Un homme de 40 ans s'est présenté aux urgences en raison de l'apparition d'un œdème. Il avait des antécédents familiaux d'une mère atteinte d'une amylose rénale non apparentée. Le rapport de biopsie rénale de la mère fait état d'une résistance au permanganate, ce qui semble exclure une amylose AA et nous amène à envisager, au moment où le diagnostic a été posé, la possibilité d'une amylose AL.
Le patient ne reçoit aucun traitement pharmacologique. L'examen physique a révélé une tension artérielle de 135/75 mmHg et un œdème bimalléolaire, sans autre donnée d'intérêt. Les tests de laboratoire ont confirmé la présence d'un syndrome néphrotique (albumine sérique 2,5 g/dl, cholestérolémie 275 mg/dl et protéinurie 6 g/24 h), sans altération du sédiment et avec un taux de filtration glomérulaire normal. Le spectre électrophorétique dans le sang et l'urine, l'étude immunologique et l'échographie rénale étaient normaux. Une biopsie rénale a été réalisée, montrant 19 glomérules à structure totalement déformée en raison d'un dépôt hyalin nodulaire, avec une positivité au rouge Congo et à la thioflavine ; les tubules et les vaisseaux ne présentaient aucune altération significative, le résultat étant compatible avec une amylose. Dans l'étude sur l'échantillon de paraffine, on a constaté une positivité marquée pour la protéine AP, qui est une partie de la substance amyloïde commune à tous les types d'amylose, avec une négativité pour les chaînes légères et les protéines AA, B2 microglobuline et transthyrétine. Une étude complémentaire a été réalisée avec des anticorps contre le fibrinogène et le lysozyme, et les dépôts de substance amyloïde étaient positifs pour la chaîne A alpha du fibrinogène (Afib). Cependant, l'étude génétique n'a trouvé aucune mutation dans le gène de la chaîne Afib, mais a mis en évidence une mutation non décrite auparavant dans le gène de l'apolipoprotéine AI (apo AI). Au vu de cette divergence, la biopsie de la mère a été analysée et a montré un dépôt glomérulaire dans le cortex et un dépôt massif au niveau médullaire.
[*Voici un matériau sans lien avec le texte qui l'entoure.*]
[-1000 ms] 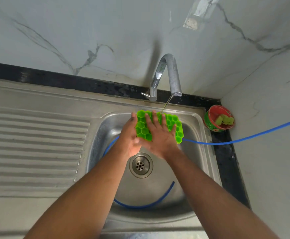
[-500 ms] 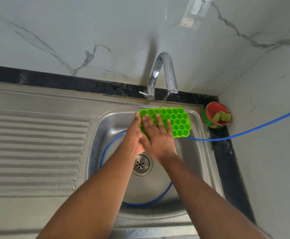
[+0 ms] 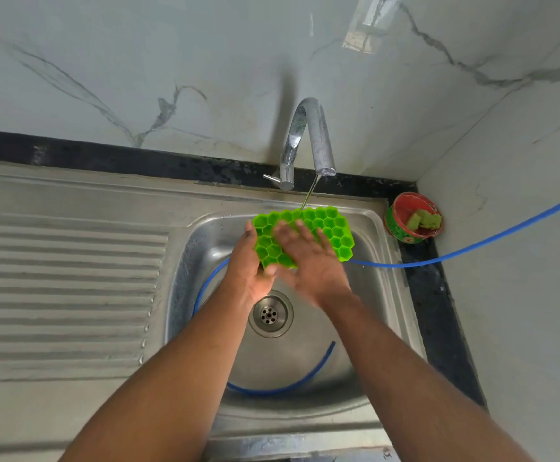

Le dépôt au niveau médullaire n'est pas décrit dans l'amylose Afib, étant très caractéristique de l'apo AI. Il est conclu que les résultats initiaux de l'immunohistochimie ne sont pas fiables car ils n'ont pas été réalisés dans les conditions appropriées, et la présence d'apo AI a été confirmée ultérieurement par la même technique.
Une étude d'extension a été réalisée, avec échocardiographie et électromyographie, sans aucun signe d'atteinte cardiaque ou de neuropathie autonome. Une augmentation progressive des transaminases a été détectée, suggérant une atteinte hépatique. Ces résultats sont cohérents avec ce type d'amylose familiale, avec une atteinte préférentielle rénale et hépatique. Malgré la normalité initiale, la fonction rénale s'est progressivement détériorée au point de nécessiter une thérapie de remplacement rénal dans les deux ans. Le patient a été traité par dialyse péritonéale pendant 4 ans jusqu'à ce qu'il subisse une intervention chirurgicale et une greffe de rein d'un donneur cadavérique. Il a eu une période postopératoire compliquée avec une rupture splénique, dans le contexte de sa maladie, avec un dépôt amyloïde dans la rate, nécessitant une splénectomie urgente. Finalement, le patient est sorti de l'hôpital dans un état stable.